Problem requirements: Quote the listing below in its entirety.

Provided material:

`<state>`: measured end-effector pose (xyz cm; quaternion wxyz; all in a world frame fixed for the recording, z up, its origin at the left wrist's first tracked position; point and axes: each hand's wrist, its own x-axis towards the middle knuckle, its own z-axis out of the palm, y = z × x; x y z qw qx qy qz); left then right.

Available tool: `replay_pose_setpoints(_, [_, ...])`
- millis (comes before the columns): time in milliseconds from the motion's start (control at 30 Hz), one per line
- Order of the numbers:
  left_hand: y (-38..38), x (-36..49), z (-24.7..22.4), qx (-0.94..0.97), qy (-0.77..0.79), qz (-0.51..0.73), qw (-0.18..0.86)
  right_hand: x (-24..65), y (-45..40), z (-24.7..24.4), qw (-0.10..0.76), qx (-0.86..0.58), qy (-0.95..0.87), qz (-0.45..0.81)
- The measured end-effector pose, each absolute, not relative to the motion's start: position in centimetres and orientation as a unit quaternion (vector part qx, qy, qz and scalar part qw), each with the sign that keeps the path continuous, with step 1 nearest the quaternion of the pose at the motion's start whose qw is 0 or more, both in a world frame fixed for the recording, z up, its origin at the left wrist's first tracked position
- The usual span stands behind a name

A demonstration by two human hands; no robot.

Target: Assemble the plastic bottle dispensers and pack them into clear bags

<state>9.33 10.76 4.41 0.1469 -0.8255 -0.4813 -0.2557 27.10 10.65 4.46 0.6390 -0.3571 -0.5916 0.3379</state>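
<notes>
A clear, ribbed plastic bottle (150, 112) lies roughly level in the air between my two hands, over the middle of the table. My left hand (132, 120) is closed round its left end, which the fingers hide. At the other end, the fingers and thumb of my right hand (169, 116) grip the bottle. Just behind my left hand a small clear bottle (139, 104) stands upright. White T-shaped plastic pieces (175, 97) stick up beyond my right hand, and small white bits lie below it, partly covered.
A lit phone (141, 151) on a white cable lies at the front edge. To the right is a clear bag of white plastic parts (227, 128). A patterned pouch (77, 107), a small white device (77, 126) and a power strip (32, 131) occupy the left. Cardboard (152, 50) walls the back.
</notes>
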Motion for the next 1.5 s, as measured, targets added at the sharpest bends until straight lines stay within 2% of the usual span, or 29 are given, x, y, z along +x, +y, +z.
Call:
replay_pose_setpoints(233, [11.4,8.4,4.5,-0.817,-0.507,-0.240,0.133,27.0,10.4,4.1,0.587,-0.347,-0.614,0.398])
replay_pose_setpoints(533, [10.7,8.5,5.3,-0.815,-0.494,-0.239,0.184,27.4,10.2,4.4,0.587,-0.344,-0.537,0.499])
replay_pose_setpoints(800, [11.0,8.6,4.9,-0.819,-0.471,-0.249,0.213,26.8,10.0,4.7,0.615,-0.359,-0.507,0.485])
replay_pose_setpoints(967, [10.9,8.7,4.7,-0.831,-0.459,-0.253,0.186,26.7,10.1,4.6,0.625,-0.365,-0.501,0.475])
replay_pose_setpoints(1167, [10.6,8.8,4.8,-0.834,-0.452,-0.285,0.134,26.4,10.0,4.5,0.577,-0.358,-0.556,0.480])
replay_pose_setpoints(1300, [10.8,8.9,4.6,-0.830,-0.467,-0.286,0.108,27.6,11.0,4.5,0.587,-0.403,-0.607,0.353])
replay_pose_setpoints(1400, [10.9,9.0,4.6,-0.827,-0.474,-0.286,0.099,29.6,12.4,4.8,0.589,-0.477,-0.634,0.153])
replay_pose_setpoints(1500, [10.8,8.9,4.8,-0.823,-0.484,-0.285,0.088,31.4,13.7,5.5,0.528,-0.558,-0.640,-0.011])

Response area:
`<state>`: measured end-effector pose (xyz cm; quaternion wxyz; all in a world frame fixed for the recording, z up, its origin at the left wrist's first tracked position; point and axes: each hand's wrist, its own x-axis towards the middle knuckle, its own z-axis out of the palm, y = z × x; x y z qw qx qy qz); left then right.

Available tool: `replay_pose_setpoints(_, [_, ...])`
- millis (comes before the columns): time in milliseconds from the motion's start (control at 30 Hz), one per line
- Order of the numbers:
  left_hand: y (-38..38), x (-36..49), z (-24.7..22.4), qx (-0.94..0.97), qy (-0.77..0.79), qz (-0.51..0.73), qw (-0.18..0.86)
  right_hand: x (-24..65), y (-45..40), z (-24.7..24.4), qw (-0.10..0.76), qx (-0.86..0.58), qy (-0.95..0.87), qz (-0.45..0.81)
- The measured end-effector pose, each absolute, not relative to the motion's start: position in centimetres and orientation as a unit quaternion (vector part qx, qy, qz and scalar part qw), each with the sign that keeps the path continuous, with step 1 nearest the quaternion of the pose at the motion's start whose qw is 0 or more, both in a world frame fixed for the recording, z up, its origin at the left wrist's first tracked position
- The usual span stands behind a name

A demonstration by two human hands; no robot.

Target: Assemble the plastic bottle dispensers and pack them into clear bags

<state>9.33 10.76 4.41 0.1469 -0.8255 -0.4813 -0.2557 27.10 10.65 4.46 0.6390 -0.3571 -0.5916 0.3379</state>
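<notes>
A clear, ribbed plastic bottle (150, 112) lies roughly level in the air between my two hands, over the middle of the table. My left hand (132, 120) is closed round its left end, which the fingers hide. At the other end, the fingers and thumb of my right hand (169, 116) grip the bottle. Just behind my left hand a small clear bottle (139, 104) stands upright. White T-shaped plastic pieces (175, 97) stick up beyond my right hand, and small white bits lie below it, partly covered.
A lit phone (141, 151) on a white cable lies at the front edge. To the right is a clear bag of white plastic parts (227, 128). A patterned pouch (77, 107), a small white device (77, 126) and a power strip (32, 131) occupy the left. Cardboard (152, 50) walls the back.
</notes>
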Motion for the next 1.5 s, as measured, targets added at the sharpest bends until straight lines stay within 2% of the usual span, or 29 are given, x, y, z along +x, +y, +z.
Call:
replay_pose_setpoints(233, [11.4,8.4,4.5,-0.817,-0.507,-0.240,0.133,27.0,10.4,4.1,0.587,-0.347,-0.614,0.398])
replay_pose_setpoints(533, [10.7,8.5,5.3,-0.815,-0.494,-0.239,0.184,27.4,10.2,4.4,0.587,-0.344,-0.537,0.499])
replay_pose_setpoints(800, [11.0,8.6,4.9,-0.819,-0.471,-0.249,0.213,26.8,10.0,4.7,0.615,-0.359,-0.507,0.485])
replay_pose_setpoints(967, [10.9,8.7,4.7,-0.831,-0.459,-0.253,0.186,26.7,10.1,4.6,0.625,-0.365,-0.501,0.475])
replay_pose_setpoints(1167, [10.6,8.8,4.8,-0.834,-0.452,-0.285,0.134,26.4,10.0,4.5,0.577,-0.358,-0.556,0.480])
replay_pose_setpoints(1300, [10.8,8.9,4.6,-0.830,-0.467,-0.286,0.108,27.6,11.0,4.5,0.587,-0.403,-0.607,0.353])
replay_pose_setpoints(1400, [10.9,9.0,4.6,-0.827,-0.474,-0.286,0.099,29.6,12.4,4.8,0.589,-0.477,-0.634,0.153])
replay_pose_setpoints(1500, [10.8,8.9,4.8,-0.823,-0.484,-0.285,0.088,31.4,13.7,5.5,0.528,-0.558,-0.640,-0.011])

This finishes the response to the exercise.